Pour s'approvisionner, des millions de résidents dépendent de camions-citernes qui sillonnent la ville toute la journée. Dans une seule résidence, quelque 12 000 litres d'eau sont nécessaires chaque jour pour alimenter 800 appartements, soit 3 000 à 4 000 personnes.
Cet approvisionnement a un coût de plus en plus lourd. Pour l'ensemble de la résidence, la facture d'eau atteint chaque mois entre 25 000 et 40 000 euros, une somme que certains habitants peinent à assumer financièrement.

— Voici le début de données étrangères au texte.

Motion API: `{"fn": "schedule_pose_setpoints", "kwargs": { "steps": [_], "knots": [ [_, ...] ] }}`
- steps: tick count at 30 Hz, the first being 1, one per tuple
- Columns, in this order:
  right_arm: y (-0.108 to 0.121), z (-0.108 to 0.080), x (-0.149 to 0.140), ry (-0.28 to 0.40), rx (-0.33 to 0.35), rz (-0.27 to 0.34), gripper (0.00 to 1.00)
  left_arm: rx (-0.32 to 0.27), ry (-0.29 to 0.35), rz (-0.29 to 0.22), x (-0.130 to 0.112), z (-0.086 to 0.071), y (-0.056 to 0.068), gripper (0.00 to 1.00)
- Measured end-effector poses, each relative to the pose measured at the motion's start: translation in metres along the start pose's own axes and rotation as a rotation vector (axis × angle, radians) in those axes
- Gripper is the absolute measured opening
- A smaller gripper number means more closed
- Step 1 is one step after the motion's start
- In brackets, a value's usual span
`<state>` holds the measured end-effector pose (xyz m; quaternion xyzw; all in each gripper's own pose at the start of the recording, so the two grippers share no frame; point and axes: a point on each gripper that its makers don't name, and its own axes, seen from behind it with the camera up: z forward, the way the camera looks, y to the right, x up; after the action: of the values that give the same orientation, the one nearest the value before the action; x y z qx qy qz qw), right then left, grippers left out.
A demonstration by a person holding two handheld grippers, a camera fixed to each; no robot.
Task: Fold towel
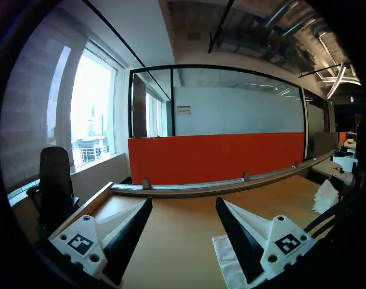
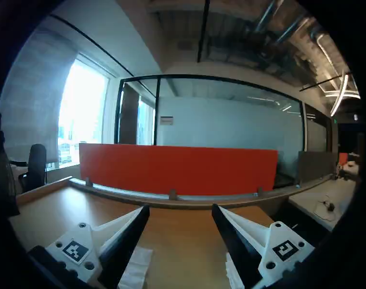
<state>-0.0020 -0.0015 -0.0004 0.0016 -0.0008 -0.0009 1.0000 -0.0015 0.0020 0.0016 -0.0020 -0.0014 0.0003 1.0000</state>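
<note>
Left gripper (image 1: 183, 202) is held released and empty over the wooden surface (image 1: 183, 250), with the white towel (image 1: 225, 257) laid flat beneath its right finger; right gripper (image 2: 179, 208) is also held released, with white cloth seen by both fingers and an orange divider (image 2: 183, 168) behind.

An office workspace in daylight

A light-brown wooden desk top (image 1: 183, 231) runs back to a grey metal rail (image 1: 197, 185), and a flat orange partition panel (image 1: 216, 156) stands upright just behind it. A black high-backed office chair (image 1: 55, 183) sits near the tall bright window (image 1: 91, 115). A black-framed glass wall (image 1: 241, 108) rises beyond the panel, under exposed ceiling pipes (image 1: 279, 19).
</note>
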Motion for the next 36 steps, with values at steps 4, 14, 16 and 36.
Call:
{"fn": "schedule_pose_setpoints", "kwargs": {
  "steps": [4, 14, 16, 36],
  "knots": [
    [-0.013, -0.003, -0.014, -0.019, 0.038, -0.018, 1.00, -0.038, -0.027, 0.012, -0.011, 0.010, 0.014, 0.98],
    [-0.042, -0.005, -0.038, -0.118, 0.185, -0.085, 1.00, -0.154, -0.089, 0.060, -0.026, 0.014, 0.039, 0.98],
    [-0.046, -0.006, -0.040, -0.130, 0.207, -0.100, 1.00, -0.167, -0.100, 0.070, -0.029, 0.014, 0.041, 0.98],
    [-0.101, -0.025, -0.086, -0.318, 0.461, -0.203, 1.00, -0.369, -0.264, 0.111, -0.082, 0.007, 0.082, 0.98]
  ]
}}
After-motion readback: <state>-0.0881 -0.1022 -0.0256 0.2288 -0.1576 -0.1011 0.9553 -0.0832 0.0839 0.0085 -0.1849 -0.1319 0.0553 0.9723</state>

Une grande partie de cette eau est puisée illégalement. Pour atteindre les nappes phréatiques, des centaines de milliers de puits ont été creusés sans aucune autorisation. Les autorités ont beau interdire le forage autour des lacs sans permis, on peut voir quatre puits creusés à quelques mètres les uns des autres.
Les conséquences sont visibles sur les lacs de la ville, désormais asséchés. À la périphérie de Bangalore, le constat est tout aussi sévère. Il y a vingt ans, le niveau de l'eau pouvait atteindre 15 pieds, soit un peu plus de quatre mètres, alors qu'aujourd'hui il dépasse à peine un mètre.
Sur les 200 lacs que compte la périphérie, 150 seraient totalement asséchés. L'expansion rapide de la ville a par ailleurs fait disparaître des centaines de lacs et de zones marécageuses, recouverts par le béton.
Lacs, cours d'eau et pâturages ont été repris par les promoteurs pour bâtir des tours résidentielles, des appartements, des villas et des hôtels, ainsi que des usines et de vastes parcs technologiques. Et il est désormais question d'ouvrir de nouveaux centres de données.